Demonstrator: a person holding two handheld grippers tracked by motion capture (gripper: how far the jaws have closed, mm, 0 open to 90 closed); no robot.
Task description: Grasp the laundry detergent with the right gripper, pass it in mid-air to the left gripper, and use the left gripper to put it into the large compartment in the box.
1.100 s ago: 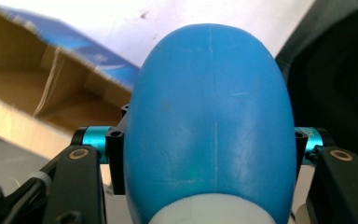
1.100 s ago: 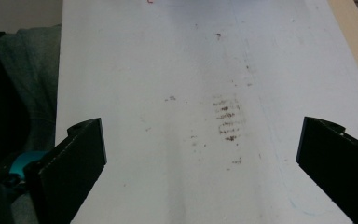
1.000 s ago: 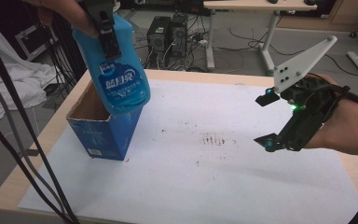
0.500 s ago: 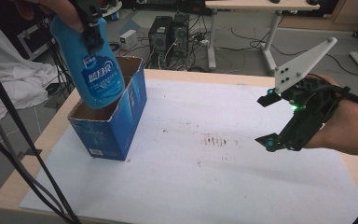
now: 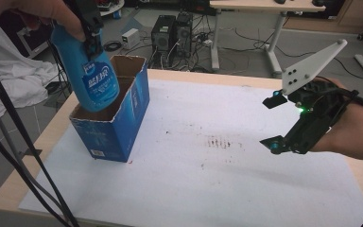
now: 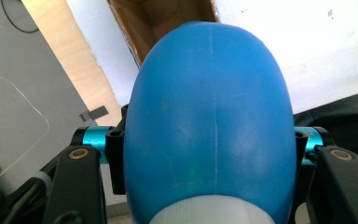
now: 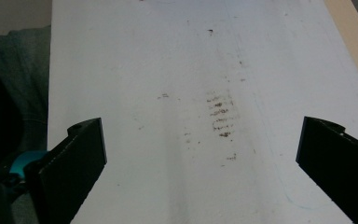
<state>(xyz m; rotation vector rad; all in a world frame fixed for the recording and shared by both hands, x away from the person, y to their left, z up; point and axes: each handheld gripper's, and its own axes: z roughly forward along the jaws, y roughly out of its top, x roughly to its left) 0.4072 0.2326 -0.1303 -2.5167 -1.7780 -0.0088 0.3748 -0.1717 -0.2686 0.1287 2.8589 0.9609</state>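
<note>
White sheeting covers the wooden table, with desks and computer towers behind it.

High view: the blue bottle hangs at upper left, clamped near its top by the left gripper, base dipping into the open mouth of the blue carton. Half a second earlier the bottle was nearer the left edge and less deep in the carton; a second ago it hung tilted further right. Judged from this, the insertion is under way and the bottle is not yet released. At right, the right gripper hovers over the sheet, jaws spread wide and empty, about where it was before.

Left gripper view: the bottle's rounded blue body occupies the centre, both black jaws pressed against its sides; the carton's brown interior shows at the top, beyond the base.

Right gripper view: two black jaws stand far apart at the lower corners, nothing between them but stained sheet.
</note>
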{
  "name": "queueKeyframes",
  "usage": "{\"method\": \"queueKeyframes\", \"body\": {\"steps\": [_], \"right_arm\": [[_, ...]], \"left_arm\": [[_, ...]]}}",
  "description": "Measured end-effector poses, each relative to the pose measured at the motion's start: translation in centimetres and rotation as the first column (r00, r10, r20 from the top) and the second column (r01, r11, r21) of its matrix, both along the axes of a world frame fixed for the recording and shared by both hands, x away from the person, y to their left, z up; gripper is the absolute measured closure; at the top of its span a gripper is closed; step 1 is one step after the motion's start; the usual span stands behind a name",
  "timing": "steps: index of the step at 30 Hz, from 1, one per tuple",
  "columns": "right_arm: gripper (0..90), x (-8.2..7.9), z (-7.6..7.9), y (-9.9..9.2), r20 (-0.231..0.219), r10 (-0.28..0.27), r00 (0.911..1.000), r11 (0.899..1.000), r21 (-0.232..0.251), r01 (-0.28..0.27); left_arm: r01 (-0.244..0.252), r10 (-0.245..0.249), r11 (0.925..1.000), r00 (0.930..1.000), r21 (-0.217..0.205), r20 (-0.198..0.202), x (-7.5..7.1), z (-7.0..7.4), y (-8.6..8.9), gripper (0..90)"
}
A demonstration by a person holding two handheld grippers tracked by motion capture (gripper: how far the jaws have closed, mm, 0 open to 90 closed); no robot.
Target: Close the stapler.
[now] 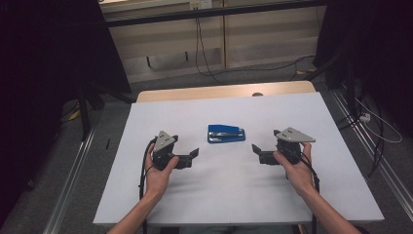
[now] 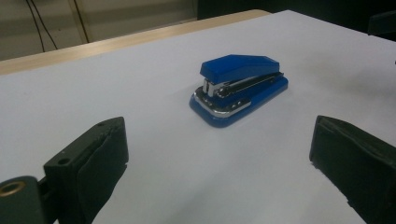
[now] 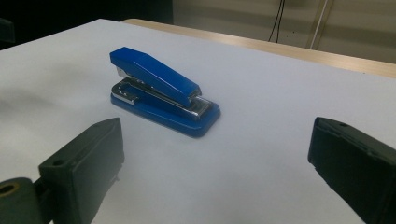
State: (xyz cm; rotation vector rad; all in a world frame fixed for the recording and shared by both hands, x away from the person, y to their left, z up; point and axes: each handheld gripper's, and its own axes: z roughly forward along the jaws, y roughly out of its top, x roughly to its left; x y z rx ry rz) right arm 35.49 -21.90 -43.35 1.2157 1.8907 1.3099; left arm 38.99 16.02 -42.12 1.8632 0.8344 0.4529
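The blue stapler (image 1: pixel 226 133) lies flat on the white table (image 1: pixel 234 195) midway between the left gripper (image 1: pixel 194 155) and the right gripper (image 1: pixel 256 149), long axis running side to side, both sets of jaws spread wide and empty, neither clearly nearer.

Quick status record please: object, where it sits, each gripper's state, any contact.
object: blue stapler, lying flat, closed
surface: white table
position: mid-table, between the two grippers
left gripper: jaws open, pointing toward the stapler, apart from it
right gripper: jaws open, pointing toward the stapler, apart from it
contact: none
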Motion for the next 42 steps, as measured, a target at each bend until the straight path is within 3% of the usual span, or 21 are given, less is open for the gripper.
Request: {"method": "queueKeyframes", "body": {"steps": [7,11,17,24,28,35,40,42], "right_arm": [[3.4,-0.8,0.1,-0.5,0.018,-0.027,0.9995,1.000,-0.005,0.028],[3.4,-1.7,0.2,-1.3,0.024,-0.043,0.9988,0.999,0.000,0.043],[3.4,-2.8,0.4,-2.2,0.022,-0.066,0.9976,0.998,0.008,0.066],[3.4,-4.2,0.7,-3.0,0.042,-0.099,0.9942,0.995,0.016,0.098],[3.1,-4.9,0.8,-3.6,0.048,-0.117,0.9920,0.993,0.015,0.117],[2.1,-6.1,0.9,-4.6,0.053,-0.153,0.9869,0.988,0.018,0.152],[2.1,-6.8,0.6,-5.4,0.047,-0.178,0.9830,0.984,0.015,0.177],[2.1,-6.9,0.5,-5.6,0.050,-0.187,0.9811,0.982,0.007,0.187]], "left_arm": [[-0.072,0.072,0.9974,0.9971,-0.008,0.024,-1.6,0.3,1.9,4.6],[-0.075,0.075,0.9972,0.9965,-0.006,0.038,-2.3,0.5,2.5,4.4],[-0.063,0.063,0.9979,0.9978,-0.016,0.022,-3.2,0.5,3.3,4.7],[-0.099,0.100,0.9946,0.9946,-0.029,0.026,-4.2,0.6,5.0,4.7],[-0.116,0.116,0.9932,0.9918,-0.007,0.053,-5.0,0.7,5.8,4.8],[-0.138,0.138,0.9904,0.9897,-0.011,0.037,-6.2,0.7,6.9,4.6],[-0.141,0.140,0.9899,0.9898,0.020,0.028,-6.6,0.4,7.7,4.6],[-0.168,0.168,0.9855,0.9855,0.024,0.026,-6.6,0.3,8.2,4.6]]}}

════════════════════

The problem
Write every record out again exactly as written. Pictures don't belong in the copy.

Response
Demonstrator: a person holding two handheld grippers tracked by motion capture (gripper: how far the jaws have closed, mm, 0 open to 90 closed); no robot.
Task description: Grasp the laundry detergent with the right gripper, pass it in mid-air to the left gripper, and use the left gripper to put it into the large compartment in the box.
1.100 s ago: 
1.100 s ago: 
1.000 s ago: 
0.500 s ago: 
now: 
now: 
now: 
<state>(xyz m; rotation vector rad; all in a world frame fixed for the recording and shared by both hands, x away from the person, y to their left, z up; point and axes: each handheld gripper's, and its own axes: z roughly forward along the jaws, y roughly out of its top, x roughly to its left) 0.4072 0.2326 -0.1303 -2.5167 -1.7780 -0.0088 0.3748 -0.1717 -0.2686 0.1287 2.8589 0.9609</state>
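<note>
White sheeting covers the wooden table, with desks and computer towers behind it.

High view: the blue bottle hangs at upper left, clamped near its top by the left gripper, base dipping into the open mouth of the blue carton. Half a second earlier the bottle was nearer the left edge and less deep in the carton; a second ago it hung tilted further right. Judged from this, the insertion is under way and the bottle is not yet released. At right, the right gripper hovers over the sheet, jaws spread wide and empty, about where it was before.

Left gripper view: the bottle's rounded blue body occupies the centre, both black jaws pressed against its sides; the carton's brown interior shows at the top, beyond the base.

Right gripper view: two black jaws stand far apart at the lower corners, nothing between them but stained sheet.
</note>
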{
  "name": "queueKeyframes",
  "usage": "{\"method\": \"queueKeyframes\", \"body\": {\"steps\": [_], \"right_arm\": [[_, ...]], \"left_arm\": [[_, ...]]}}",
  "description": "Measured end-effector poses, each relative to the pose measured at the motion's start: translation in centimetres and rotation as the first column (r00, r10, r20 from the top) and the second column (r01, r11, r21) of its matrix, both along the axes of a world frame fixed for the recording and shared by both hands, x away from the person, y to their left, z up; gripper is the absolute measured closure; at the top of its span a gripper is closed; step 1 is one step after the motion's start; the usual span stands behind a name",
  "timing": "steps: index of the step at 30 Hz, from 1, one per tuple",
  "columns": "right_arm: gripper (0..90), x (-8.2..7.9), z (-7.6..7.9), y (-9.9..9.2), r20 (-0.231..0.219), r10 (-0.28..0.27), r00 (0.911..1.000), r11 (0.899..1.000), r21 (-0.232..0.251), r01 (-0.28..0.27); left_arm: r01 (-0.244..0.252), r10 (-0.245..0.249), r11 (0.925..1.000), r00 (0.930..1.000), r21 (-0.217..0.205), r20 (-0.198..0.202), x (-7.5..7.1), z (-7.0..7.4), y (-8.6..8.9), gripper (0..90)"
}
A demonstration by a person holding two handheld grippers tracked by motion capture (gripper: how far the jaws have closed, mm, 0 open to 90 closed); no robot.
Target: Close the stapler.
[now] 
[now] 
[now] 
State: (xyz cm; rotation vector rad; all in a world frame fixed for the recording and shared by both hands, x away from the person, y to their left, z up; point and axes: each handheld gripper's, and its own axes: z roughly forward along the jaws, y roughly out of its top, x roughly to its left; x y z rx ry rz) right arm 35.49 -21.90 -43.35 1.2157 1.8907 1.3099; left arm 38.99 16.02 -42.12 1.8632 0.8344 0.4529
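The blue stapler (image 1: pixel 226 133) lies flat on the white table (image 1: pixel 234 195) midway between the left gripper (image 1: pixel 194 155) and the right gripper (image 1: pixel 256 149), long axis running side to side, both sets of jaws spread wide and empty, neither clearly nearer.

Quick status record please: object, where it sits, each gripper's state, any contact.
object: blue stapler, lying flat, closed
surface: white table
position: mid-table, between the two grippers
left gripper: jaws open, pointing toward the stapler, apart from it
right gripper: jaws open, pointing toward the stapler, apart from it
contact: none
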Motion for the next 42 steps, as measured, a target at each bend until the straight path is within 3% of the usual span, or 21 are given, less is open for the gripper.
Request: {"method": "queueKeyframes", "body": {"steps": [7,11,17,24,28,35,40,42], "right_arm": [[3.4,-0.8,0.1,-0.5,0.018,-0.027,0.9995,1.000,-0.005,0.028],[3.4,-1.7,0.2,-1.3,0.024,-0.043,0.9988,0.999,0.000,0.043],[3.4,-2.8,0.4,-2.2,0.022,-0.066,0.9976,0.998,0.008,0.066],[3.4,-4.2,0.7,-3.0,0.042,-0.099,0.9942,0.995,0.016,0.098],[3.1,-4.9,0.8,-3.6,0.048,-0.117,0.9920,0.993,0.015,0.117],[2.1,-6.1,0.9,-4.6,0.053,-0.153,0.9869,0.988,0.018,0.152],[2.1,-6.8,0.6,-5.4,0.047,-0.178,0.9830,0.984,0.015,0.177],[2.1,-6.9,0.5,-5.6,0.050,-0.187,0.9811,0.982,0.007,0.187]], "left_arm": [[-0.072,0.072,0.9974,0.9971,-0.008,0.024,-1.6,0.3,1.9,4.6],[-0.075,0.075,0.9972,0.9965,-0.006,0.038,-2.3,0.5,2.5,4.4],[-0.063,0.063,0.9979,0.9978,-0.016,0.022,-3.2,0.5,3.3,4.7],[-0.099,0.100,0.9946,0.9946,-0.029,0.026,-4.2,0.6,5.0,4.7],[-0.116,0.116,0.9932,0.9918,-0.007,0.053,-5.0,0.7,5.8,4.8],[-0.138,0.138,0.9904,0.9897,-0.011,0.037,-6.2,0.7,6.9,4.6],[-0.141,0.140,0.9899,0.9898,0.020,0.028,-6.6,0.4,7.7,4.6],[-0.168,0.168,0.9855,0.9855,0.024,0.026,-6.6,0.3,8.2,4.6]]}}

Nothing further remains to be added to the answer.